» To do: Only the lines from the beginning of the data below through the line containing "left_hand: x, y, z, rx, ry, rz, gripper" belong in the response, each copied exactly.

» Collected data:
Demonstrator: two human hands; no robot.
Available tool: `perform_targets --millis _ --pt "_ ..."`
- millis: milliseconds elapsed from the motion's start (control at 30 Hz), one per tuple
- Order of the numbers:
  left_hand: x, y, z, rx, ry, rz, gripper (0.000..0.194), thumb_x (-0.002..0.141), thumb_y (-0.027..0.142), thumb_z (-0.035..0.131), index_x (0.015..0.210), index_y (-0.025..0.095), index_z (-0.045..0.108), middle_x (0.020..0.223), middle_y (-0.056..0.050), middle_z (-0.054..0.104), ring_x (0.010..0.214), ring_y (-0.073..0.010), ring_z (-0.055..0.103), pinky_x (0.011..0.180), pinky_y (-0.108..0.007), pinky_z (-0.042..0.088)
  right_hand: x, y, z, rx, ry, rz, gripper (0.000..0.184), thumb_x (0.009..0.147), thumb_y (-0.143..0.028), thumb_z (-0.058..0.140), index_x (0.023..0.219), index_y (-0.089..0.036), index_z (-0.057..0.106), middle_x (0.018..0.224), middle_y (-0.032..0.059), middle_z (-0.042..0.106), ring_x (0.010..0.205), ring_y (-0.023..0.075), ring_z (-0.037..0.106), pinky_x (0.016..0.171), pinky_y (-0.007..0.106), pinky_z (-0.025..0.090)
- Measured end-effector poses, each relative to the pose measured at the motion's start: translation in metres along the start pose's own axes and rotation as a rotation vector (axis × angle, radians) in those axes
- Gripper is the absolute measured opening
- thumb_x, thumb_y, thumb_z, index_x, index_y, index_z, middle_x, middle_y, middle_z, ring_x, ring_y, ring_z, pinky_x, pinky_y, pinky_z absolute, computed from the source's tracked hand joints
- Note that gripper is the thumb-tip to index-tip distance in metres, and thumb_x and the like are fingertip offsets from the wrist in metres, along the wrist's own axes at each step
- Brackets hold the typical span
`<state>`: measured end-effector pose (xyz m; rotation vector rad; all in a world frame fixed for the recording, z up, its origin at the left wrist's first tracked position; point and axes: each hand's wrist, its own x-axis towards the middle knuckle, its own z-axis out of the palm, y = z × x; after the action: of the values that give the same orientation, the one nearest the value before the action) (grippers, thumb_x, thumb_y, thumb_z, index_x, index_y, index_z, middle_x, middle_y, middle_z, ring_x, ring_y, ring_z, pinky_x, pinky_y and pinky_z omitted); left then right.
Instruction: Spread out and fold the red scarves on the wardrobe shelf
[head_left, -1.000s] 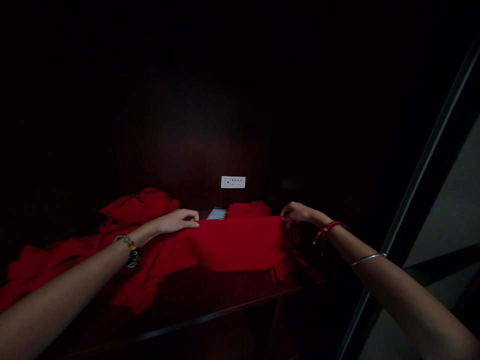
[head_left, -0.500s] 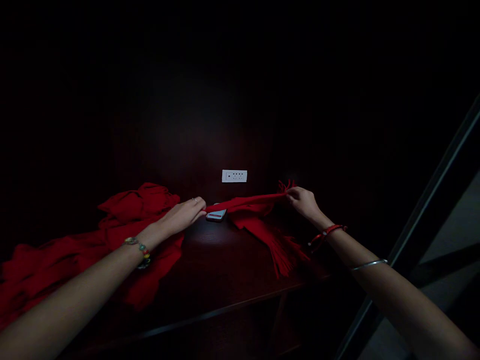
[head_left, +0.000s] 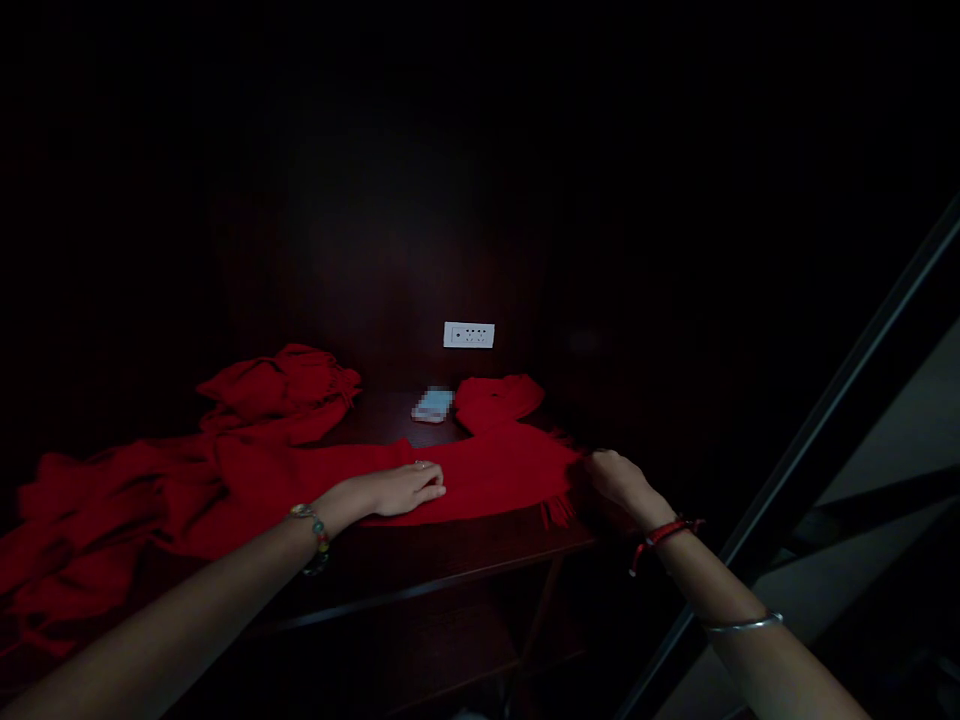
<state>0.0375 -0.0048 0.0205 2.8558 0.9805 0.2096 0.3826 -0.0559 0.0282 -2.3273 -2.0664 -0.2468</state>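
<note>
A long red fringed scarf (head_left: 487,480) stretches flat across the dark wooden shelf, its left part bunched in folds. My left hand (head_left: 405,488) rests on the middle of the cloth, palm down, with the thumb a little apart from the fingers. At the fringed right end, my right hand (head_left: 616,474) is closed, its fingers curled at the scarf's edge; the fingertips are partly hidden in shadow. Behind the spread cloth lies another crumpled red piece (head_left: 499,400), which touches or joins it; I cannot tell which.
A phone-like object (head_left: 433,404), blurred, lies near the back wall. Above it is a white socket panel (head_left: 469,335). More red cloth (head_left: 277,385) is heaped at the back left. The shelf's front edge (head_left: 420,592) runs below my hands, and a metal-edged frame (head_left: 825,360) slants on the right.
The raised, narrow strip of scarf has come down and now lies spread nearer the front edge. Both hands moved down toward me; my left hand went from pinching the cloth to resting on it.
</note>
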Motion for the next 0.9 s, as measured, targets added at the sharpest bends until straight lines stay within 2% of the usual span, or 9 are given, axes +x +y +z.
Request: perform_targets --millis 67,133,200,267,400,533,733,800,900 --pt "0.011 0.000 -0.001 0.015 -0.019 -0.196 0.050 0.084 0.050 0.025 0.121 0.020 0.043 0.130 -0.013 0.038 0.115 -0.0290 0.036 0.089 -0.044 0.033 0.008 -0.024 -0.011 -0.045 0.161 -0.012 0.027 0.074 -0.005 0.040 0.085 -0.011 0.064 0.094 0.0182 0.060 0.084 0.0233 0.058 0.066 0.028 0.044" --pt "0.021 -0.001 0.005 0.032 -0.048 -0.394 0.058 0.082 0.054 0.024 0.131 0.023 0.029 0.140 -0.012 0.018 0.124 -0.0375 0.017 0.089 -0.058 0.024 0.018 -0.056 -0.016 0.017 0.249 -0.149 0.029 0.081 -0.015 0.037 0.098 -0.012 0.060 0.103 0.0176 0.057 0.094 0.0239 0.054 0.075 0.033 0.043" --pt "0.027 -0.003 0.016 0.019 -0.096 -0.526 0.064 0.079 0.060 0.023 0.134 0.027 0.021 0.142 -0.010 0.008 0.125 -0.0418 0.004 0.087 -0.066 0.016 0.031 -0.085 -0.012 0.124 0.218 -0.350 0.036 0.085 -0.032 0.034 0.115 -0.018 0.050 0.120 0.0139 0.048 0.109 0.0232 0.044 0.086 0.037 0.038" --pt "0.027 -0.007 0.026 -0.003 -0.114 -0.593 0.069 0.076 0.066 0.021 0.134 0.029 0.018 0.143 -0.008 0.003 0.124 -0.0429 -0.003 0.087 -0.068 0.010 0.045 -0.103 0.001 0.160 0.137 -0.470 0.052 0.084 -0.048 0.031 0.129 -0.023 0.032 0.136 0.0096 0.030 0.124 0.0266 0.023 0.095 0.047 0.026" --pt "0.019 -0.016 0.036 -0.005 -0.051 -0.661 0.080 0.067 0.075 0.019 0.133 0.031 0.019 0.143 -0.005 -0.004 0.123 -0.0438 -0.007 0.089 -0.067 0.006 0.068 -0.101 0.038 0.133 -0.081 -0.344 0.063 0.081 -0.060 0.021 0.135 -0.028 0.018 0.142 0.0045 0.015 0.127 0.0321 0.008 0.095 0.058 0.014" --pt "0.014 -0.018 0.034 0.007 -0.052 -0.766 0.084 0.062 0.079 0.019 0.133 0.033 0.020 0.143 -0.005 0.003 0.123 -0.0452 -0.002 0.090 -0.066 0.005 0.077 -0.084 0.060 0.085 0.003 -0.265 0.056 0.084 -0.055 0.019 0.134 -0.030 0.019 0.142 0.0021 0.015 0.128 0.0273 0.010 0.098 0.050 0.016" --pt "0.014 -0.020 0.035 0.017 -0.038 -0.760 0.084 0.062 0.079 0.018 0.132 0.034 0.020 0.142 -0.005 0.006 0.123 -0.0449 0.000 0.091 -0.066 0.004 0.062 -0.103 0.043 0.135 0.100 -0.280 0.056 0.085 -0.053 0.019 0.133 -0.026 0.026 0.141 0.0054 0.020 0.128 0.0271 0.012 0.099 0.053 0.011" --pt "0.013 -0.021 0.037 0.020 -0.038 -0.753 0.084 0.062 0.079 0.019 0.133 0.034 0.020 0.142 -0.004 0.006 0.124 -0.0441 0.000 0.092 -0.065 0.003 0.050 -0.120 0.035 0.217 0.133 -0.372 0.058 0.084 -0.055 0.017 0.134 -0.026 0.022 0.141 0.0045 0.017 0.129 0.0247 0.009 0.100 0.052 0.009" --pt "0.013 -0.022 0.037 0.030 -0.045 -0.751 0.083 0.063 0.078 0.021 0.133 0.033 0.019 0.142 -0.004 0.006 0.124 -0.0433 0.000 0.093 -0.064 0.002 0.031 -0.142 0.035 0.327 0.041 -0.511 0.060 0.083 -0.057 0.015 0.135 -0.027 0.017 0.141 0.0033 0.016 0.129 0.0217 0.010 0.101 0.048 0.012"
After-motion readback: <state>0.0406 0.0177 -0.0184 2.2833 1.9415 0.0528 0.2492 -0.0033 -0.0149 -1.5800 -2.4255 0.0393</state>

» Finished exercise:
Demonstrator: two human hands; no robot.
Available tool: `perform_targets --millis _ --pt "_ ..."`
- millis: milliseconds elapsed from the motion's start (control at 30 Hz), one per tuple
- Order of the numbers:
  left_hand: x, y, z, rx, ry, rz, gripper (0.000..0.194), thumb_x (-0.002..0.141), thumb_y (-0.027..0.142), thumb_z (-0.035..0.131), index_x (0.015..0.210), index_y (-0.025..0.095), index_z (-0.045..0.108), middle_x (0.020..0.223), middle_y (-0.056..0.050), middle_z (-0.054..0.104), ring_x (0.010..0.214), ring_y (-0.073..0.010), ring_z (-0.055..0.103), pinky_x (0.011..0.180), pinky_y (-0.108..0.007), pinky_z (-0.042..0.088)

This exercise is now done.